# back4more's mini tin - Alumacraft 1232 w/ 5 hp Nissan



## back4more (Apr 16, 2011)

here is my mini tin. 2011 Alumacraft 1232, 2011 Continental trailer, and a 2000 5 horse 4 stroke Nissan. back in February I bought the 1232 and a 40lb Minn Kota. I would put the 1232 in the back of the truck and hit the small creeks. my daughter didnt like the trolling motor speed so I gave in and bought the 5 horse. after loading and unloading the 1232 and motor a few times I decided a trailer was absolutely necessary. so now Ive got a trailer and thinking sure wouldnt hurt to add seats and a fishfinder now that Im not loading it in and out of the truck bead. geez, just another money pit.


----------



## Brine (Apr 17, 2011)

haha.....

No turning back now. Time for a bimini to beat the FL sun. 

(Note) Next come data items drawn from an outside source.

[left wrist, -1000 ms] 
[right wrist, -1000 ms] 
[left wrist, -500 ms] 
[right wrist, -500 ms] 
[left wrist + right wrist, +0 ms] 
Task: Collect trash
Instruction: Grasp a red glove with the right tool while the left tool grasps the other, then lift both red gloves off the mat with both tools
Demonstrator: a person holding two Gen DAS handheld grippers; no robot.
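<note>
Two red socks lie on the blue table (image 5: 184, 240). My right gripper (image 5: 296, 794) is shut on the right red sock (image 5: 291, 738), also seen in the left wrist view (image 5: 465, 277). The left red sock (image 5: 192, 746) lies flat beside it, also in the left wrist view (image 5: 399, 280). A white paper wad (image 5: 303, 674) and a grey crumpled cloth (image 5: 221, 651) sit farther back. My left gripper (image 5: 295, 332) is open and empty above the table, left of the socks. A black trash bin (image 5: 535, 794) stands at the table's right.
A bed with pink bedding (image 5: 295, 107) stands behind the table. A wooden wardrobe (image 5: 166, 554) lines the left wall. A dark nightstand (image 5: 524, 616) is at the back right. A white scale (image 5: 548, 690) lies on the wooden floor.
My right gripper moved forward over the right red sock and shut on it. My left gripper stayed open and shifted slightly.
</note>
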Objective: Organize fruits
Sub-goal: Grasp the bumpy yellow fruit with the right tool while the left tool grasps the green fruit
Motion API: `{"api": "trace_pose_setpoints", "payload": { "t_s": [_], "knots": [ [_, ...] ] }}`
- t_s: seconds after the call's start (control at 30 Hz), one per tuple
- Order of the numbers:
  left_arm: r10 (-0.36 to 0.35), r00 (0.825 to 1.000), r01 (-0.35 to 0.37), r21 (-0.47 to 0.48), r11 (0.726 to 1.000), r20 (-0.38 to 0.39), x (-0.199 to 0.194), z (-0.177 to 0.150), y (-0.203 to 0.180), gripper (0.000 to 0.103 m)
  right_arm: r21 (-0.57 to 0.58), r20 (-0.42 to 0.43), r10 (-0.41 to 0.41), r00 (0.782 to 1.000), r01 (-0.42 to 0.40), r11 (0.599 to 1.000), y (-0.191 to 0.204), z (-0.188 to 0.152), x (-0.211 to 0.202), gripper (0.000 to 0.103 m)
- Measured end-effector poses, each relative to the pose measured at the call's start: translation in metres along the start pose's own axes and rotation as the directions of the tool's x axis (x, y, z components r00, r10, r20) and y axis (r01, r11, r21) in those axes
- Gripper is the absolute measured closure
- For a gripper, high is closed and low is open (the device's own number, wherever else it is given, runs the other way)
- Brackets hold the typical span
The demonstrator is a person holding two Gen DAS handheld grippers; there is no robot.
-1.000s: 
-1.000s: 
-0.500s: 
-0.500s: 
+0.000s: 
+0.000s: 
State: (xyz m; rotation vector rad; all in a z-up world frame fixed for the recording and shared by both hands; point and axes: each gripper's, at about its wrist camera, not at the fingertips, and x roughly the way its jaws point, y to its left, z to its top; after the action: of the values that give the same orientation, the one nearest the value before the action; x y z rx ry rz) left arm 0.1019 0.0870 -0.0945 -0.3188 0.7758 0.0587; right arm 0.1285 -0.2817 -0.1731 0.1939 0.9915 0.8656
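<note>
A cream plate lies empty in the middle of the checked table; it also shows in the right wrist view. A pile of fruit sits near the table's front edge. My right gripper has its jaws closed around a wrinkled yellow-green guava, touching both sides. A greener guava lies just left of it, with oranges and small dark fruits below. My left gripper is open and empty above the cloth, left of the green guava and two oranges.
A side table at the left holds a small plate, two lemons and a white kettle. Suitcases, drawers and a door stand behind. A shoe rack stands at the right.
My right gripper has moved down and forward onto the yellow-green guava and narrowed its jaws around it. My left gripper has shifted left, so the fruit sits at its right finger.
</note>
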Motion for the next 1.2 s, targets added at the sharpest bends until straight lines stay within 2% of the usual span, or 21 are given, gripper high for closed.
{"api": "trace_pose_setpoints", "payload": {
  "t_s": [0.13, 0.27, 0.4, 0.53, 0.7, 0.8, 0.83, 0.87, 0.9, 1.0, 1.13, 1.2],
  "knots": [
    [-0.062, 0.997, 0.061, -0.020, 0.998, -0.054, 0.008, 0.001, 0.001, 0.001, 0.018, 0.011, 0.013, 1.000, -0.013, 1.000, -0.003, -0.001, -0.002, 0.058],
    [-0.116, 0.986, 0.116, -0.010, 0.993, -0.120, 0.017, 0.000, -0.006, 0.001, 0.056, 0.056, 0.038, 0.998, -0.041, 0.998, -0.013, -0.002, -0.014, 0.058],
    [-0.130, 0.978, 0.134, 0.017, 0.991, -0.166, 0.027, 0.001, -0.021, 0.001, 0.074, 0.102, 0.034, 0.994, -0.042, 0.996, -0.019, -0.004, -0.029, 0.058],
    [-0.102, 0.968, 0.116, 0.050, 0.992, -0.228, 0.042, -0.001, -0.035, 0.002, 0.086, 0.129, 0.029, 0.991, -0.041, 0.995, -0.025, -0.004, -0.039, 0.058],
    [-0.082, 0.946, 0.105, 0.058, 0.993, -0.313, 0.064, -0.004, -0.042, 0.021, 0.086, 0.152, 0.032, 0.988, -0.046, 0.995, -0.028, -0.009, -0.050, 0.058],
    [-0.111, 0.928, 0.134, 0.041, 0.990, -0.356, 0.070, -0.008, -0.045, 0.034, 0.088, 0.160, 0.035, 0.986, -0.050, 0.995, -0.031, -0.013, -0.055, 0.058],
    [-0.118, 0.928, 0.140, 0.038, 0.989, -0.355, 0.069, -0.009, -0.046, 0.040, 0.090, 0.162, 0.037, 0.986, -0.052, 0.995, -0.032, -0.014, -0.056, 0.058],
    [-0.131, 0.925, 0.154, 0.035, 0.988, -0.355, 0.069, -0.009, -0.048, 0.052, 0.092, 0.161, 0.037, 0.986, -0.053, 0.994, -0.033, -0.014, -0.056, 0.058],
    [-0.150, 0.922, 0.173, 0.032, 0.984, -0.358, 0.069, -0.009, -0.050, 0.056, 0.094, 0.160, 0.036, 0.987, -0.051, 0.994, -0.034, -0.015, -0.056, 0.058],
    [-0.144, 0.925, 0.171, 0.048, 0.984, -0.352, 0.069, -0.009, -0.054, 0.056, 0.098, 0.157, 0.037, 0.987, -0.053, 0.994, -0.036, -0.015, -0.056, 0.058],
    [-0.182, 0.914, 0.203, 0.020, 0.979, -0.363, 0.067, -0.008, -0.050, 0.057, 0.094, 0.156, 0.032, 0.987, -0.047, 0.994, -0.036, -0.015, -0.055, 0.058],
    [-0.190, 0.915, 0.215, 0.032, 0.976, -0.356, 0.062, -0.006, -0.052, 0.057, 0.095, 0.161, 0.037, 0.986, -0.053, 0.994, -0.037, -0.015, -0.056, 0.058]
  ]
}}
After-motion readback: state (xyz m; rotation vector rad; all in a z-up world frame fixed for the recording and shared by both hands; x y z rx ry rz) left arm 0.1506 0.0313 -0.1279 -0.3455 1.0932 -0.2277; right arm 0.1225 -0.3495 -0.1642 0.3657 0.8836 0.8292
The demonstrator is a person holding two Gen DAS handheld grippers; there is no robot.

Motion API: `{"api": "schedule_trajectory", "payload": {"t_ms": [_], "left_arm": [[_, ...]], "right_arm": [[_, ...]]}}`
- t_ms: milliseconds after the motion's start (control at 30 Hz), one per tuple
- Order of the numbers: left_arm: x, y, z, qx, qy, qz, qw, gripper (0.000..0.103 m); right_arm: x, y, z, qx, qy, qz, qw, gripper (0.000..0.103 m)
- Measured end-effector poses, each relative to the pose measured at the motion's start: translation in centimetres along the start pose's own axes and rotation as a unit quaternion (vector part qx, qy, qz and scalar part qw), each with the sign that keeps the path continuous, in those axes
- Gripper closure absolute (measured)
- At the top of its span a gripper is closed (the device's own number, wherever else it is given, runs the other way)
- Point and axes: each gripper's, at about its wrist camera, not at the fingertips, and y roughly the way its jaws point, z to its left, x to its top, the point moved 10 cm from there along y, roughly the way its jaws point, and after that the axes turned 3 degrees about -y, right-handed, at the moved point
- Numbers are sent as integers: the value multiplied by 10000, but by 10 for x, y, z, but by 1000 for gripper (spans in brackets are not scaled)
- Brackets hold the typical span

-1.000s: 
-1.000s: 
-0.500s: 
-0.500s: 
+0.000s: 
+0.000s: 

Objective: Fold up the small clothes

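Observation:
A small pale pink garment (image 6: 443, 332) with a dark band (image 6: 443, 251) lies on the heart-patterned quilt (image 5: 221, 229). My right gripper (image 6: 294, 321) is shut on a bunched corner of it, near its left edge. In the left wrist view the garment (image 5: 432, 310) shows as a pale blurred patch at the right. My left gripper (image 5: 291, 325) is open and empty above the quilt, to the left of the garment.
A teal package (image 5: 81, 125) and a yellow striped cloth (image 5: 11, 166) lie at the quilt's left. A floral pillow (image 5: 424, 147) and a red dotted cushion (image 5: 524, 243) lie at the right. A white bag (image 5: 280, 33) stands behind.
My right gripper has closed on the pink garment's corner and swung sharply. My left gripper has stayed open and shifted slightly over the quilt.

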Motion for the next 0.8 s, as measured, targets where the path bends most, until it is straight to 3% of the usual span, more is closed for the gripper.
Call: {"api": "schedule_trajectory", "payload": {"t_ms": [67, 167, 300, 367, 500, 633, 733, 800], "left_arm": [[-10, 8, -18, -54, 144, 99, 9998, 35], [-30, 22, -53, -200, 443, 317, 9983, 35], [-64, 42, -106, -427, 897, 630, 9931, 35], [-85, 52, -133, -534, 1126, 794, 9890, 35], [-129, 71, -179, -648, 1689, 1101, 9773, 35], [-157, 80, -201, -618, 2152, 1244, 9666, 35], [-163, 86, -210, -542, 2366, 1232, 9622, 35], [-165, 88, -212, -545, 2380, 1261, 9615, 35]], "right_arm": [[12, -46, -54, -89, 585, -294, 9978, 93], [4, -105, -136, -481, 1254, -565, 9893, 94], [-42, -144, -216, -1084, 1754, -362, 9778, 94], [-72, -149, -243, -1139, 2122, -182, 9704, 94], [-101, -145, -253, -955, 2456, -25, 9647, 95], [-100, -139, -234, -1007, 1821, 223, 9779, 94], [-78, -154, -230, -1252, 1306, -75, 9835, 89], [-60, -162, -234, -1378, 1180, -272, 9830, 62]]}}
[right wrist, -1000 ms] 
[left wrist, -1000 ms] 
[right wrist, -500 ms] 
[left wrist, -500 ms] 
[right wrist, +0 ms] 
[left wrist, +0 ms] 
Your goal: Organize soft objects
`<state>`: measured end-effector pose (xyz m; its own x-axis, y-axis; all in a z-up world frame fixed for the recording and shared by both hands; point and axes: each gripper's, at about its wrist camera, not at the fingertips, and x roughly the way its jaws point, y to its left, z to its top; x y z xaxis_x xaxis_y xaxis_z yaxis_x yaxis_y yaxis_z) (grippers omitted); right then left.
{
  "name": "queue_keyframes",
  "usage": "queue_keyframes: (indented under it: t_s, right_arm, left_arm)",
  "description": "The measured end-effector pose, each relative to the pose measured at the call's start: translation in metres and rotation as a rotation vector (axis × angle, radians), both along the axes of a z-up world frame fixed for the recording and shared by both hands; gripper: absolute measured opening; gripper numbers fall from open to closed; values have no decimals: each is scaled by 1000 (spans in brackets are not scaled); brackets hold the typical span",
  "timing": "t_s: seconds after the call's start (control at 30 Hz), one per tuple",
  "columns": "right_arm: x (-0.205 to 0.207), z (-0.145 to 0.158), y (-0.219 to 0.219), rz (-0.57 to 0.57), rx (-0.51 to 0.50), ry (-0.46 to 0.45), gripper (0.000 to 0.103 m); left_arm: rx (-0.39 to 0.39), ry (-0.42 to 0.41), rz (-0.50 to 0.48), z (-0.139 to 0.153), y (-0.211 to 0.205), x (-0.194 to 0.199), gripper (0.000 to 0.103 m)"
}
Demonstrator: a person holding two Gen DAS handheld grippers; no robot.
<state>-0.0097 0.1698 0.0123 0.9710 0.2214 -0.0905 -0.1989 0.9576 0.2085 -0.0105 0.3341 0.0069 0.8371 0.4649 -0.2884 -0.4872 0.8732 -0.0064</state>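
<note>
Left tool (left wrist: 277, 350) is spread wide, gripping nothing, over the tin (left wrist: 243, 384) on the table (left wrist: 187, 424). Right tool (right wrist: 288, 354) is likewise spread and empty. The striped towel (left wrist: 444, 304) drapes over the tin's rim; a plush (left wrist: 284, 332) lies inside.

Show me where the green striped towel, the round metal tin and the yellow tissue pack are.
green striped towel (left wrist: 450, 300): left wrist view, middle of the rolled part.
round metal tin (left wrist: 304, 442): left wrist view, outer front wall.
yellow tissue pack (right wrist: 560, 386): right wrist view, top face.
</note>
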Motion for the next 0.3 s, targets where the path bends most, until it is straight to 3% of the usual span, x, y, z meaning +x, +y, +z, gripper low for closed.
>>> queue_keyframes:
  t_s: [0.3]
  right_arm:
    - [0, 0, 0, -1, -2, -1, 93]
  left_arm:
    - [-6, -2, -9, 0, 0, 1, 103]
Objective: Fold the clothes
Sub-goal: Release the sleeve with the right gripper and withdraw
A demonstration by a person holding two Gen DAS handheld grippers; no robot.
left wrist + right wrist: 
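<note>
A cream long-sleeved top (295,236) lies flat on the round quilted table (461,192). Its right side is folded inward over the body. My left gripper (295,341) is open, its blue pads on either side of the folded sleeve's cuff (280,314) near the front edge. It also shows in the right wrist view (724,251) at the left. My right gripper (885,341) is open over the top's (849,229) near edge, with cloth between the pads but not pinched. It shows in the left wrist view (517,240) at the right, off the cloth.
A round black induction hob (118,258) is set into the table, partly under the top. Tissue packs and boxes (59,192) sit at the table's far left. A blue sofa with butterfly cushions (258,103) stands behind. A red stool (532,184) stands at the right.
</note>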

Sounds like a good investment in the motor and trailer. Anytime spent on the water with your kids is worth it!


----------



## gator1gear (Apr 17, 2011)

I LOVE your setup!!!


----------



## back4more (Apr 17, 2011)

thanks gator!

Brine, right on about the time with the littlin. Im taking somewhere friday or saturday. I just wish she could stand to fish for more than 10 minutes :lol: . BTW, got any extra biminis laying around? 8)


----------



## Ictalurus (Apr 18, 2011)

Nice boat, looks clean.


----------



## BaitCaster (Apr 18, 2011)

That's a great little fishing machine.


----------



## bean210 (Apr 18, 2011)

nice setup
just curious, will the boat plane with the 5hp? I am considering a 14' jon, but may go with a 12'. the idea of using a small outboard sounds good with $4 gas. a 4 stroke sounds even better. 2-cycle oil isn't cheap. I just filled up my 6 gal tank and it was $29 :shock:


----------



## Brine (Apr 18, 2011)

back4more said:


> thanks gator!
> 
> Brine, right on about the time with the littlin. Im taking somewhere friday or saturday. I just wish she could stand to fish for more than 10 minutes :lol: . BTW, got any extra biminis laying around? 8)



lol.... No, but someone on here made one out of PVC and a tarp. I'm pretty sure it was a v-hull. Blue and grey maybe. :-k 

I'll see if I can find it.


----------



## jcollinsia (Apr 19, 2011)

It's looking good back4more! Do you cover that cubby-hole in the front where you have the life jackets? One more thing...that battery inside the rear bench storage, is that just a small battery to run your troller or for other accessories? I like the compact size of it. If it has much power to it I might grab a couple for my tin!


----------



## back4more (Apr 19, 2011)

thanks for the compliments guys !

bean, it'll plane

jcollins, no need to cover the storage area where you see the life jackets, everything stays in there fine. that battery is just a small 12v and is only used for my fish finder. I dont have a trolling motor, thats my little 5 horse  :LOL2:


----------



## Wld Fowl (Apr 20, 2011)

I think I'm going to try your idea for the storage box. Do have the seats on make it more tippy?
Ryan


----------



## back4more (Apr 22, 2011)

seats did not make it tippy.

Im afraid I have horrible news  . today I was involved in an accident. I was turning and a guy ran a red light and slammed into my truck and boat & trailer. at least my daughter and I were able to enjoy a fishing trip this morning before the terrible loss.


----------



## TNtroller (Apr 22, 2011)

Man, that hurts just to look at it. Glad you guys are OK.


----------



## basstender10.6 (Apr 23, 2011)

Man that is just terrible. Do you have insurance?


----------